Strategies to reduce rape that focus on changing behavior of potential victims confuse me. There’s the obvious point that it seems unfair to impose costs (via behavior change) on the people who aren’t doing anything inherently wrong rather than to impost costs (via behavior change) on the people doing the thing that we all ostensibly agree is wrong.
(the obvious logical step here is to wonder whether actually people promoting these strategies do believe there is something wrong with e.g. dressing immodestly but that is rarely the justification given for these kind of strategies)
But maybe we think that changing behavior of victims is within our control (since they are good upstanding citizens) whereas changing the behavior or rapists is outside of our control (since they are criminals who do whatever they want). Then the question becomes
- does changing victim behavior lead to reduced rapes and
- is the cost of this behavior change outweighed by the benefits?
(Analogy to locking your door - presumably this does reduce crime, and we have decided as a society this is worth the cost)
Let’s take the dubious assumption that rapists are more likely to target immodestly dressed women, If you tell someone to dress modestly, is the assumption that the rapist will overlook you and choose someone else? That seems bad… So maybe the idea is that we have to get everyone to follow the advice?
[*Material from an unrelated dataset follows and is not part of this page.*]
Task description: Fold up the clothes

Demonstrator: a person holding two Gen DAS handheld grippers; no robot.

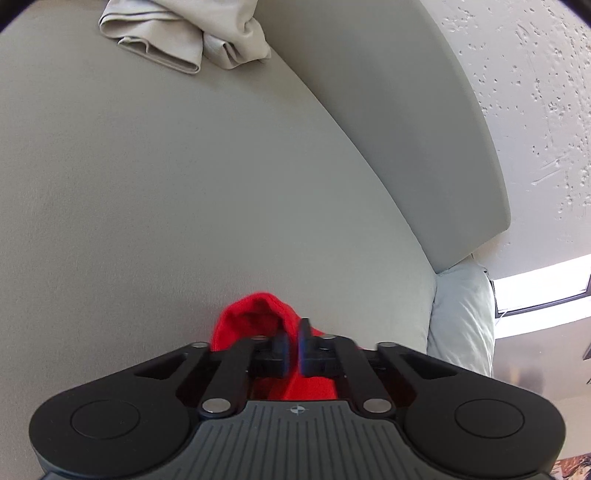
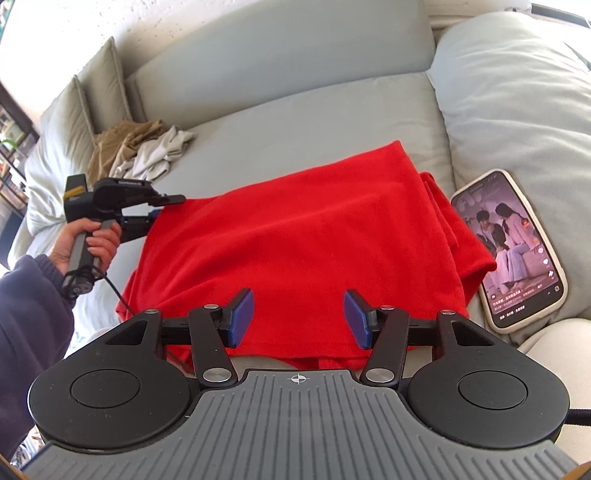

Is the assumption that if all women are dressing modestly rapists will throw up their hands and give up? We could test this by checking to see whether countries/cultures that have more modest dress conventions have significantly less rape - as far as I’m aware this is not the case. It seems obvious to me that instead there will be a new baseline of dress and rapists will use some other method to select victims. So we have a world with just as many rapes, but with fewer liberties for women. That seems to be strictly worse.
Analogy to locking your door - why doesn’t this just set a new baseline? Maybe because it’s genuinely, physically harder to break in? Whereas dressing modestly doesn’t actually make it harder to be raped. What about flaunting your wealth, is that the same? We don’t expect people to give up their fancy cars or to make sure their big TV isn’t visible through the windows. In cases where someone is being overly ostentatious with their wealth and they get stolen from, maybe we secretly think they deserve it for two reasons
- we are jealous of their wealth
- we can tell ourselves we are safe because we would never do such a thing I think the second does happen in the context of rape too.